4.8 KiB
Phase 6a: Transcript Organized-In-Place
Objective
Fix the transcript filing gap: transcripts completing the pipeline had
organized_at IS NULL and would be picked up by the filing worker's query.
Since their documents.path is a PeerTube watch URL (not a filesystem path),
the filing worker's path LIKE '/opt/recon/data/processing/%' filter naturally
excluded them — but they remained permanently "unfiled" in the DB.
Resolution: transcripts are not primary source files. They don't belong in
library/Domain/Subdomain/ like PDFs. Instead, they're marked organized
in-place at the end of pre_flight(), preserving the PeerTube watch URL
in catalogue.path.
Timestamp
Started: 2026-04-14 ~22:40 UTC Completed: 2026-04-14 ~22:50 UTC
Backup
- File:
/tmp/recon.db.phase6a.20260414.bak - MD5:
5eb8fcd3edd73eae864bc38e3fac560f
Architectural Rationale
Transcripts are derived text from PeerTube videos. The video is the primary source; the transcript is a text representation extracted by Whisper via peertube-runner on cortex.
Filing transcripts to /mnt/library/Domain/Subdomain/ would:
- Create redundant text files (the content is always recoverable from PeerTube)
- Overwrite
catalogue.pathwith a library path, destroying the watch URL - Overwrite
download_urlin Qdrant, breaking search→video linkage - Serve no purpose — users clicking search results should land on PeerTube, not a raw text file
Instead, transcripts are marked organized_at = CURRENT_TIMESTAMP at the
end of successful processing. The filing worker never sees them.
Code Change
File: lib/processors/transcript_processor.py
Commit: df29d59 on refactor branch
Merged organized_at = CURRENT_TIMESTAMP into the existing UPDATE that sets
text_dir and page_count at the end of pre_flight():
# Before (Phase 3-5):
conn.execute(
"UPDATE documents SET text_dir = ?, page_count = ? WHERE hash = ?",
(proc_dir, len(pages), file_hash)
)
# After (Phase 6a):
conn.execute(
"UPDATE documents SET text_dir = ?, page_count = ?, organized_at = CURRENT_TIMESTAMP WHERE hash = ?",
(proc_dir, len(pages), file_hash)
)
Plus a 6-line comment block explaining the rationale.

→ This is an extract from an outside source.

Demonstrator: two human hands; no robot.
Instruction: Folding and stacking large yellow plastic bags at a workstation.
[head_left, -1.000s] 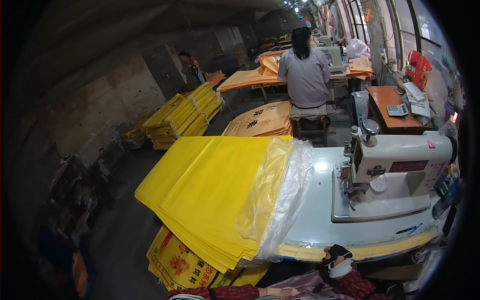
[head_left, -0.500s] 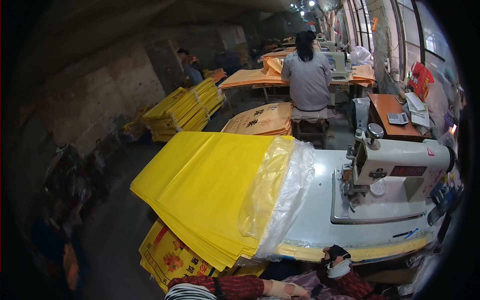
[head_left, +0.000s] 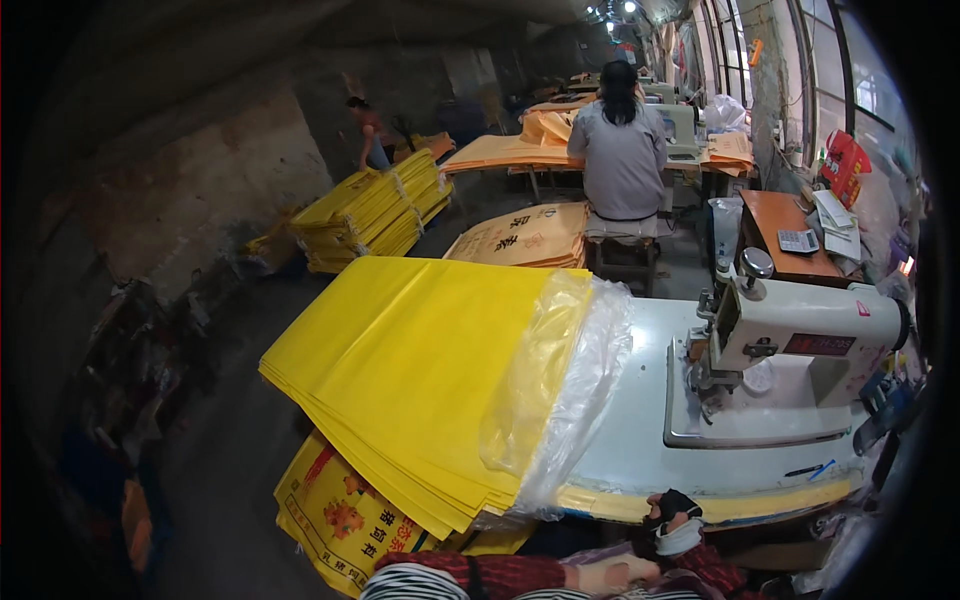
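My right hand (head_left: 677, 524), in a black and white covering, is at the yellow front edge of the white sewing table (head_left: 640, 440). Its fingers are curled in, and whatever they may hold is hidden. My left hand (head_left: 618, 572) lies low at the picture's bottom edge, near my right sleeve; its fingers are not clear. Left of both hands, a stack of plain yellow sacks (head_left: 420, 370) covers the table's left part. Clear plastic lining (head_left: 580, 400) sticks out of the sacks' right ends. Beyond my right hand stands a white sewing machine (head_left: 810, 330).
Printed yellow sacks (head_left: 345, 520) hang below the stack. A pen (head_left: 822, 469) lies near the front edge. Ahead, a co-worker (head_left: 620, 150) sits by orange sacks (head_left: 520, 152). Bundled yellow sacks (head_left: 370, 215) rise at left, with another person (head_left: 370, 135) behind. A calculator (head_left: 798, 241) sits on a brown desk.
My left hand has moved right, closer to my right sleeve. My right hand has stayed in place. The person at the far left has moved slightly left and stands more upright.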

Total diff: +8 lines, -2 lines.
Back-fill
One-time SQL update for the 2,260 drain items from Phase 5c-2:
UPDATE documents
SET organized_at = CURRENT_TIMESTAMP
WHERE hash IN (
SELECT d.hash
FROM documents d
JOIN catalogue c ON d.hash = c.hash
WHERE c.source = 'stream.echo6.co'
AND d.status = 'complete'
AND d.organized_at IS NULL
AND d.text_dir LIKE '/opt/recon/data/processing/%'
);
Result: 2,260 rows updated. Post-count of matching unfiled drain items: 0.

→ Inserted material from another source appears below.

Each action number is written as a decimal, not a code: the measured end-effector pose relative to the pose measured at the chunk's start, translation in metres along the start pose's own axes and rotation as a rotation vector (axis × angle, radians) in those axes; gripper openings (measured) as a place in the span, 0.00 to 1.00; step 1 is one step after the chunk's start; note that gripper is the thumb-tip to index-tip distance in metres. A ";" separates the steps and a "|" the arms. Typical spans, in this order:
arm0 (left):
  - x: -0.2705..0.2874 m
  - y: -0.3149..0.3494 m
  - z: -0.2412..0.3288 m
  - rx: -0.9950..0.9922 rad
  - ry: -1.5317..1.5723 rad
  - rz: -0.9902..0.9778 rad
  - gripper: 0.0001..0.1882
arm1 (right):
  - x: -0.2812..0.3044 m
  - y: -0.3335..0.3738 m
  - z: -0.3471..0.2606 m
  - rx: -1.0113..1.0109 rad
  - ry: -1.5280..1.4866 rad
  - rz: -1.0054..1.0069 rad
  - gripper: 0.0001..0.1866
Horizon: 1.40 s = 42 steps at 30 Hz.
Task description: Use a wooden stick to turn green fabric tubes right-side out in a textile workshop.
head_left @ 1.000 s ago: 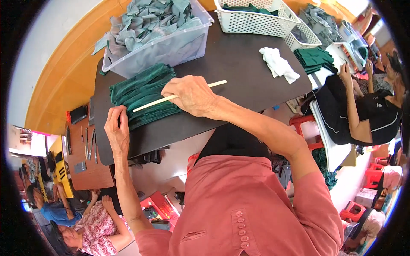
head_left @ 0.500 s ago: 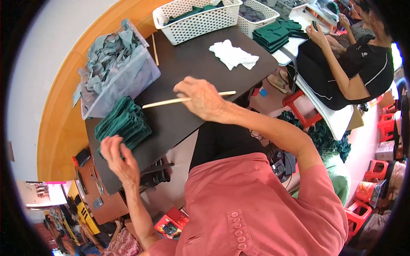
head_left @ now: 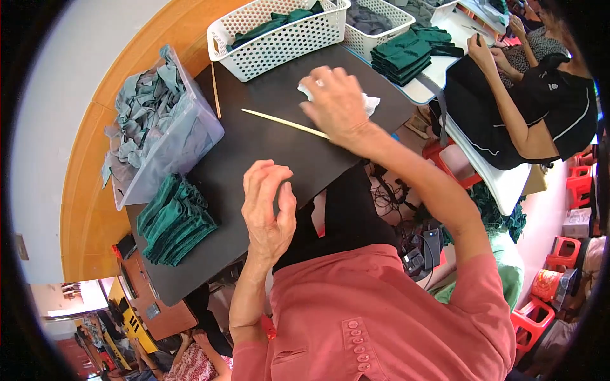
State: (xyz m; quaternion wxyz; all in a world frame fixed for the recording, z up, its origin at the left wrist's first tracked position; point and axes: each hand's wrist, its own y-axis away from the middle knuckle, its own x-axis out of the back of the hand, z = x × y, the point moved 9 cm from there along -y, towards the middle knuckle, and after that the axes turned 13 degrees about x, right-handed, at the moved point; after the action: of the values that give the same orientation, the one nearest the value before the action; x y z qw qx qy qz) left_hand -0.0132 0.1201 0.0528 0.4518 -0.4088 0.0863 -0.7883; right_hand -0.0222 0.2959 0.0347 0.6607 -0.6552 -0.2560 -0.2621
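Both hands have been displaced since the earlier frame: the left hand (head_left: 270, 203) from the green fabric stack (head_left: 176, 222) to the frame centre, the right hand (head_left: 340, 105) toward the upper right, over the white cloth (head_left: 370, 103). The stack is located at left of frame on the dark surface (head_left: 254, 152), beside the translucent bin (head_left: 175, 146). A pale stick (head_left: 279, 120) is positioned at upper centre; its right end is hidden by the right hand or wrist.

Caution: the stick could be rolled or swept aside if it is caught by the right wrist. The uneven stack could be spilled over the nearby surface edge if it is knocked.

Hand status: the left fingers are loosely curved, the thumb set well apart; nothing is seen held. The right fingers are spread, with blur; whether the cloth is touched cannot be told.
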 end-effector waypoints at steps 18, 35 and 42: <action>0.132 -0.097 -0.032 -0.093 -0.470 0.102 0.13 | -0.020 0.007 0.028 0.112 -0.116 -0.233 0.08; 0.209 -0.160 -0.139 0.316 0.037 0.131 0.11 | 0.020 0.001 0.024 -0.085 0.086 -0.219 0.27; 0.080 -0.081 -0.050 0.360 0.133 -0.162 0.10 | 0.039 0.001 -0.069 -0.271 -1.035 0.062 0.15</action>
State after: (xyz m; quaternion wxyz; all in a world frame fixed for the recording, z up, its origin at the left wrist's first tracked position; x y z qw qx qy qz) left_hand -0.1220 0.0922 0.1061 0.4459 -0.2743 -0.0598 -0.8499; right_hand 0.0067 0.2260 0.0598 0.3652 -0.7854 -0.4926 0.0843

The text_dir LIKE '/opt/recon/data/processing/%' filter scoped the update
to drain items only, excluding the 276 STATE 2 pre-existing transcripts
(which have NULL text_dir).
Verification
| Check | Expected | Actual |
|---|---|---|
| catalogue rows | 29,812 | 29,812 |
| documents rows | 29,812 | 29,812 |
| Unfiled drain items | 0 | 0 |
| Unfiled STATE 2 (untouched) | 276 | 276 |
| Watch URLs intact (catalogue.path) | ~2,536 | 2,537 |
| Filed library paths (Phase 5a) | 16,596 | 16,596 |
| Qdrant points | unchanged | 2,322,853 |
| Processing dirs | ~2,262 | 2,263 |
| Hopper | empty | 0 |
| Filing worker pending | 0 | 0 |
| Service errors (last 10 min) | 0 | 0 |
(+1 on processing dirs and watch URLs from a new transcript processed by the live service during this phase — expected behavior.)
Service Restart
Service restarted at 22:47:50 UTC to pick up the code change. All threads came up cleanly: extract, enrich, embed, dispatcher, filing, progress, dashboard. Zero errors in 60-second stability window.
Commit
- Commit:
df29d59onrefactorbranch - Pushed to:
forge.echo6.co/matt/recon(origin/refactor)
Known Inconsistencies (Backlog Items)
Phase 5a's 16,596 filed transcripts
These were filed into /mnt/library/Domain/Subdomain/ by Phase 5a's filing
worker before this fix existed. Their catalogue.path was overwritten with
a library path — the PeerTube watch URL is permanently lost from the DB.
Their Qdrant download_url points to files.echo6.co (transcript text file),
not the PeerTube video.
Recovery would require matching video titles against PeerTube's API. This is a separate backlog item.
276 STATE 2 pre-existing transcripts
These live at /opt/recon/data/text/{hash}/ (old scraper format). They have
status='complete', organized_at IS NULL, and NULL text_dir. They were
explicitly excluded from Phase 6a's scope and will be handled separately.
Files Modified
| File | Change |
|---|---|
lib/processors/transcript_processor.py |
Set organized_at at end of pre_flight() |